- _WHAT THE TASK ASKS_
Your job is to set down the stretch of entries that opens with the line containing "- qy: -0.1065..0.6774" and closes with the line containing "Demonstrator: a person". Keep both end lines, copy each exactly, and add nothing.

- _MATERIAL FOR THIS TASK_
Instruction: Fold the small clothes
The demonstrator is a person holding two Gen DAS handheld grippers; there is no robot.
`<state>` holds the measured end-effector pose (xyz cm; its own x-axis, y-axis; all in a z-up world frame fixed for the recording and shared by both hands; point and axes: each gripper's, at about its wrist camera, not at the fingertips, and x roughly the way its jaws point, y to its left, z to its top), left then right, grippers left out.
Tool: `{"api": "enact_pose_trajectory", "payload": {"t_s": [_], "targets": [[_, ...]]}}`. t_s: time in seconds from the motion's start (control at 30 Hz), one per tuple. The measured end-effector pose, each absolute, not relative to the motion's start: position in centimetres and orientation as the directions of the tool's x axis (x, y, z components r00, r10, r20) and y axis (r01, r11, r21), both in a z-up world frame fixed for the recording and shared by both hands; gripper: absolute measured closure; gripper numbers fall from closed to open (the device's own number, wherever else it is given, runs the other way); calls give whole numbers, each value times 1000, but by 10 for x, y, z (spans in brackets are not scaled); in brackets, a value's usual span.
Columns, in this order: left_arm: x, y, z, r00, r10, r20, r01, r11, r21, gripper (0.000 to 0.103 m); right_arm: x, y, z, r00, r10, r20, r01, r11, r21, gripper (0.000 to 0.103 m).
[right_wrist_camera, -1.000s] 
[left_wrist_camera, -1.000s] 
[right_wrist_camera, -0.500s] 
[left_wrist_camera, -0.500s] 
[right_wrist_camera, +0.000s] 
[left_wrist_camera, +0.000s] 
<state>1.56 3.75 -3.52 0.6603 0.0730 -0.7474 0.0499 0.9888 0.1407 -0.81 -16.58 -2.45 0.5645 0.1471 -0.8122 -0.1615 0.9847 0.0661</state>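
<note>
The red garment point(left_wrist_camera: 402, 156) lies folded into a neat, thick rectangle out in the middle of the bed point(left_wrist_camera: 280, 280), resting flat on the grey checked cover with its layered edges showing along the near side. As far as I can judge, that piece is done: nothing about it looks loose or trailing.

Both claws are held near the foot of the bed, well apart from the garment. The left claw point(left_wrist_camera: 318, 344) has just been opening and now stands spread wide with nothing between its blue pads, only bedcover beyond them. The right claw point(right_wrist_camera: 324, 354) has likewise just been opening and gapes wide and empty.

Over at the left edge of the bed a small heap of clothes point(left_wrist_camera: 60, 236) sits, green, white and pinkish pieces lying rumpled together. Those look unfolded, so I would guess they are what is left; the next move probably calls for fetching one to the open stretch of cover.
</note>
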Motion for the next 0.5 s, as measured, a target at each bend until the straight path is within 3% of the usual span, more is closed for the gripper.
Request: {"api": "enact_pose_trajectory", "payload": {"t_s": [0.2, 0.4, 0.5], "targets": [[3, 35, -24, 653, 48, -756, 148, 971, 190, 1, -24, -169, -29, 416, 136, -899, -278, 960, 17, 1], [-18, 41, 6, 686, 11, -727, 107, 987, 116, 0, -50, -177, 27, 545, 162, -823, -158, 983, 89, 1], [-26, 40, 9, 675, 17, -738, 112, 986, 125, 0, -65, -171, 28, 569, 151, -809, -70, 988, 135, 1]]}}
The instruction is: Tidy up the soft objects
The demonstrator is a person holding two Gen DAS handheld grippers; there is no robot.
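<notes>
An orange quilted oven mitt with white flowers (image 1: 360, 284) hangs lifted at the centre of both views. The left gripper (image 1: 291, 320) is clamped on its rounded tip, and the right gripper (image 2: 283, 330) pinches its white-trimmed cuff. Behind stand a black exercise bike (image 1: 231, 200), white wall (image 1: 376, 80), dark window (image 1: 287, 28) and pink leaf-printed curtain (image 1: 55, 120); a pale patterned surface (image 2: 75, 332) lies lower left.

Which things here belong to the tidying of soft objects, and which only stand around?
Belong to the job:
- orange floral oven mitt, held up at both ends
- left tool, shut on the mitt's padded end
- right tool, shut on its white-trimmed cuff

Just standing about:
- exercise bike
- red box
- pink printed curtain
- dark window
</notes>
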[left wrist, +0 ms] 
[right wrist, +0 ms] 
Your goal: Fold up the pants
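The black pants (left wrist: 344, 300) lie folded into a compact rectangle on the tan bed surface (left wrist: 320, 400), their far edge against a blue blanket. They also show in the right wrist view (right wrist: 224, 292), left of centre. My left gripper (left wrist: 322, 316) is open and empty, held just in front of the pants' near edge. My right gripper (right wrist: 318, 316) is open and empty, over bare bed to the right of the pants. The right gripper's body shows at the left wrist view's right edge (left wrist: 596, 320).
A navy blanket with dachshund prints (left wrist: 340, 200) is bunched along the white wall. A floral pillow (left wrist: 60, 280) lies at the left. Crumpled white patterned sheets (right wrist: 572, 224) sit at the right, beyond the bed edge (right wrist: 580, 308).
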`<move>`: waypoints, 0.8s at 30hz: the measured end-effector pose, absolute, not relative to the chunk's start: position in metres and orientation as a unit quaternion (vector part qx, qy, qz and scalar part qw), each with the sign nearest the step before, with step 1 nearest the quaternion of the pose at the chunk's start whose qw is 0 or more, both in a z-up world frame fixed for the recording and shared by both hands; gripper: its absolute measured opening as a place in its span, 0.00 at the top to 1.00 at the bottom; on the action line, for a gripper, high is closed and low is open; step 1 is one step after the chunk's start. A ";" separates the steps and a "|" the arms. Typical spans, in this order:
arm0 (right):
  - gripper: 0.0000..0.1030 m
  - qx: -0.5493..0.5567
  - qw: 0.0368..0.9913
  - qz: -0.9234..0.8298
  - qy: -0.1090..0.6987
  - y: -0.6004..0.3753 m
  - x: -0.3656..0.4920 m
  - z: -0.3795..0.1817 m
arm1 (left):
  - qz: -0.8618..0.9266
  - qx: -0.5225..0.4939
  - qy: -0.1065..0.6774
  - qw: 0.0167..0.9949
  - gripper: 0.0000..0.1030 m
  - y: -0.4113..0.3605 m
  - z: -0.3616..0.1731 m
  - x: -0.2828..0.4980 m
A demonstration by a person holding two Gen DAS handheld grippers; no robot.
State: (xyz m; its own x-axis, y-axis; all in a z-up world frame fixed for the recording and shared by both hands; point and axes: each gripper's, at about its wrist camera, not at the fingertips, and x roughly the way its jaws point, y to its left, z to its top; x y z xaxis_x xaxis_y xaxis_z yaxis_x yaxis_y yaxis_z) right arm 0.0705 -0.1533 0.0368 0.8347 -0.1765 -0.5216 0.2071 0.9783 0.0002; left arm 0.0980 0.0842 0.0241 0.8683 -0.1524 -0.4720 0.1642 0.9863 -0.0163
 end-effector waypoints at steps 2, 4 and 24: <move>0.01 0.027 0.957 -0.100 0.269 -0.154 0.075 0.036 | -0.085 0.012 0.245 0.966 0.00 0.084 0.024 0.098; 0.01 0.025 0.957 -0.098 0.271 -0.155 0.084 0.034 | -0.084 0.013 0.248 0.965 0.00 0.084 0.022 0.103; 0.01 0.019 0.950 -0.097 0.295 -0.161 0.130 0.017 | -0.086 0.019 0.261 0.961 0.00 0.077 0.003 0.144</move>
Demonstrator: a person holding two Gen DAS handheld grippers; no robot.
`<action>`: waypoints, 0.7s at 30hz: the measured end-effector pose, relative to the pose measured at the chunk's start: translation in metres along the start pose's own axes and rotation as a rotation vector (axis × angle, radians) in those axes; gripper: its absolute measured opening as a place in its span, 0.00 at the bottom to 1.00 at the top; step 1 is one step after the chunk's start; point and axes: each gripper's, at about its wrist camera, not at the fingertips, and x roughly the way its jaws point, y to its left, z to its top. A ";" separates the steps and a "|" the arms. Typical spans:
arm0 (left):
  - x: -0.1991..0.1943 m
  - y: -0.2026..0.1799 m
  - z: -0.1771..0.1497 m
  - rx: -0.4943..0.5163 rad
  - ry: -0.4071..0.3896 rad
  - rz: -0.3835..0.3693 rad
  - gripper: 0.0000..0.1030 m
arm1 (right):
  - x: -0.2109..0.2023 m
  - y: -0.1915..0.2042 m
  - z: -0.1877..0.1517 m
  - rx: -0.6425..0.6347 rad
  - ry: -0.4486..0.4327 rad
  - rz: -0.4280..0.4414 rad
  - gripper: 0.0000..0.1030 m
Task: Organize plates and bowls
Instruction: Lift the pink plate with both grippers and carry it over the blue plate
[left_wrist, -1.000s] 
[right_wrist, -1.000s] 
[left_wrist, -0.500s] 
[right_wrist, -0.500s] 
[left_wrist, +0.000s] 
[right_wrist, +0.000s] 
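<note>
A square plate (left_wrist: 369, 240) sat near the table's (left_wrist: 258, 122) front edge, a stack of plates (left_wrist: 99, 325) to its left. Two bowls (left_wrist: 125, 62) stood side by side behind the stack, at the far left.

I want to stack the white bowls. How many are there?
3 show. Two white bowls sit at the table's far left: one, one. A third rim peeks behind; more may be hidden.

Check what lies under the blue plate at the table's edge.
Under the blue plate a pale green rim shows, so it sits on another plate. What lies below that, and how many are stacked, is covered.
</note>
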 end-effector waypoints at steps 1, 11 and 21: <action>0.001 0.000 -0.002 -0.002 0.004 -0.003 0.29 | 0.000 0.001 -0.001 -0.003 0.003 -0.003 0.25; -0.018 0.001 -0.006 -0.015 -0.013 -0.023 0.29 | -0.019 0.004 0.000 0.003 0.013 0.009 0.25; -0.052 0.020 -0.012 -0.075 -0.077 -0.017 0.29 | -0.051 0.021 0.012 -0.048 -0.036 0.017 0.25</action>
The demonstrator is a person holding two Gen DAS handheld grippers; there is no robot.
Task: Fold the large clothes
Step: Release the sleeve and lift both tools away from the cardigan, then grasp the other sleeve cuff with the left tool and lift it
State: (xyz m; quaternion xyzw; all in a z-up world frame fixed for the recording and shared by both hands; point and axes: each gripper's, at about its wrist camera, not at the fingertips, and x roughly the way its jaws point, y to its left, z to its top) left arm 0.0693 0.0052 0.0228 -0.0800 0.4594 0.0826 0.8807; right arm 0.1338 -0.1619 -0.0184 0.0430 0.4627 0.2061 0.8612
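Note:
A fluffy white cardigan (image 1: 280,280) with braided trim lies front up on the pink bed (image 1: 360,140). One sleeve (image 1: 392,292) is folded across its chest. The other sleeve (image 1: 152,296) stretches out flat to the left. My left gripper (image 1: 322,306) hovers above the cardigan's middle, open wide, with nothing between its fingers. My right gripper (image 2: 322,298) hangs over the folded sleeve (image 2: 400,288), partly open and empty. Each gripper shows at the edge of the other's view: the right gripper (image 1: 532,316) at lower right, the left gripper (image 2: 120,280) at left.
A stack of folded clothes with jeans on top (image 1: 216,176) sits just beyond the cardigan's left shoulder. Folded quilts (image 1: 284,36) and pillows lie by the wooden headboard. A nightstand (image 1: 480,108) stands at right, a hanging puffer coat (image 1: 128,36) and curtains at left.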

- _RESPONSE_
  - qy: -0.1065..0.6774
  - qw: 0.0167..0.9949
  - gripper: 0.0000..0.1030 m
  - y: -0.4113..0.3605 m
  - z: -0.3616..0.1731 m
  - x: -0.2828..0.4980 m
A demonstration by a person holding two Gen DAS handheld grippers; no robot.
State: (xyz m; its own x-axis, y-axis; all in a z-up world frame fixed for the recording and shared by both hands; point and axes: each gripper's, at about its wrist camera, not at the fingertips, and x roughly the way its jaws point, y to its left, z to its top; x y z xaxis_x xaxis_y xaxis_z yaxis_x yaxis_y yaxis_z) right arm 0.0705 -0.1533 0.0368 0.8347 -0.1765 -0.5216 0.2071 0.9783 0.0002; left arm 0.0980 0.0842 0.0241 0.8683 -0.1524 -0.4720 0.1642 0.9863 -0.0163
 end-effector waypoints at steps 2, 4 and 24: <move>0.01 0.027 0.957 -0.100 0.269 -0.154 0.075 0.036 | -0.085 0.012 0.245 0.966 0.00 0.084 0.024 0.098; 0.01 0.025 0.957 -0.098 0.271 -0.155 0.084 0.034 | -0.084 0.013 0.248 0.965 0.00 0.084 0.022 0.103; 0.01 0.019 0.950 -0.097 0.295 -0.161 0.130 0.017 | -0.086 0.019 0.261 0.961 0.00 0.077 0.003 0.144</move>
Demonstrator: a person holding two Gen DAS handheld grippers; no robot.

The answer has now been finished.